Por Raúl D. Córdoba Arneaud
Hablar de la gastronomía caraqueña es adentrarse en los más elegantes y eróticos fragmentos de nuestra -casi olvidada- cultura.
Nuestras preparaciones tienen su mística: una especie de encantamiento que emerge de los calderos y sartenes. Sin miramientos de razas, y en los más distinguidos fogones, nace el asado negro.
Es un conjunto de olores y sabores mantuanos que se trenzan en las más laboriosas manos. Comienza con el atrayente aroma del ajo machacado, el leve picor del ají dulce y las melodías del caramelo de papelón. Las estridentes chispas del sellado del ‘muchacho’ abren paso a tan sensual bronceado que se van mezclando con ese perfumado y refinado sofrito.

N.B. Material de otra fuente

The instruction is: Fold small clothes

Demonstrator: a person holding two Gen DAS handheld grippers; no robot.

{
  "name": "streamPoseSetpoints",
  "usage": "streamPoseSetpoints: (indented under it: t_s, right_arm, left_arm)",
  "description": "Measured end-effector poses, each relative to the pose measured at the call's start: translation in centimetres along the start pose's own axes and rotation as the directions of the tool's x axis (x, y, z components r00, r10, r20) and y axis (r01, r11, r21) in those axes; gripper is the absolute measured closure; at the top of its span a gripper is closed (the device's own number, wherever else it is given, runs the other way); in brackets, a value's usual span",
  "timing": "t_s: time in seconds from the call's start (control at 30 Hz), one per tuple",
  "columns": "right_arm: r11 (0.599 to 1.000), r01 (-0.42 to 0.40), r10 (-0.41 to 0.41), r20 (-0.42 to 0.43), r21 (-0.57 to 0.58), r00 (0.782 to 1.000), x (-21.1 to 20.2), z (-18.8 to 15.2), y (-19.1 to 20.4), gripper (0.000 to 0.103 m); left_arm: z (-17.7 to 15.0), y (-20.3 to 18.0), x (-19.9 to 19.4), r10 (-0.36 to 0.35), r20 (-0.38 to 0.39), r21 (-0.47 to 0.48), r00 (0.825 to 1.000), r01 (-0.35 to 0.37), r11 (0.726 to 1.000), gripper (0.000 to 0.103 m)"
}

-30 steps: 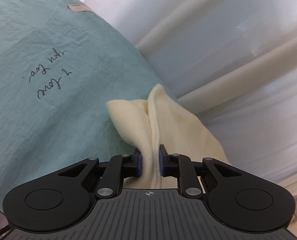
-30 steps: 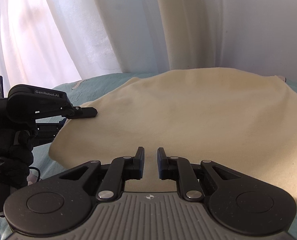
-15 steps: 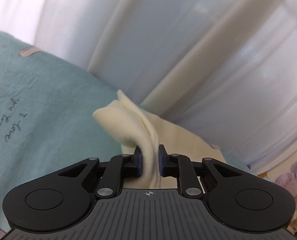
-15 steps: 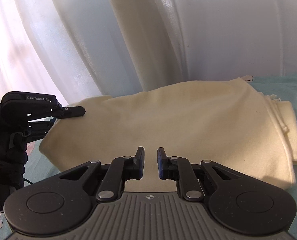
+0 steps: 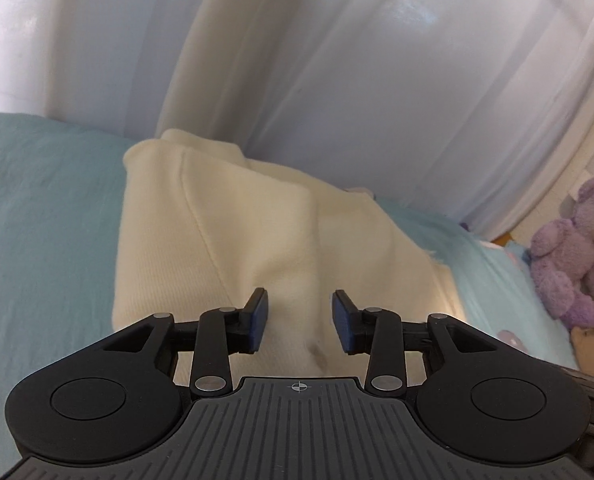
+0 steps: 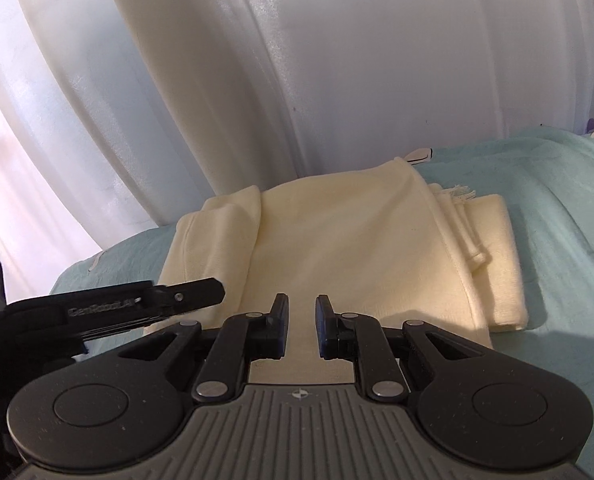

El celoso muchacho redondo se va dejando enamorar por las odaliscas de sabor que hacen de él, el más solicitado, va tornándose moreno, moreno oscuro, como si fuese de las costas. Va absorbiendo sabores, el orégano se hace presente junto al romero, los laureles de la gloria se asoman, los toques de mostaza brotan, la leve espuma de una cerveza a medio tomar o el acucioso y travieso chorro de ron se va evaporando.
Como una danza maorí, el bárbaro sabor de las finas lajas de carne bañada en salsa espesa, deja entrever una que otra aceituna, uno que otro lamento, una que otra queja que, al final, constituye la más fina de las armonías gastronómicas de Caracas: tan sofisticado y típico como la esfera de Soto, tan natural como el Ávila, tan nuestra como la ciudad de las moscas.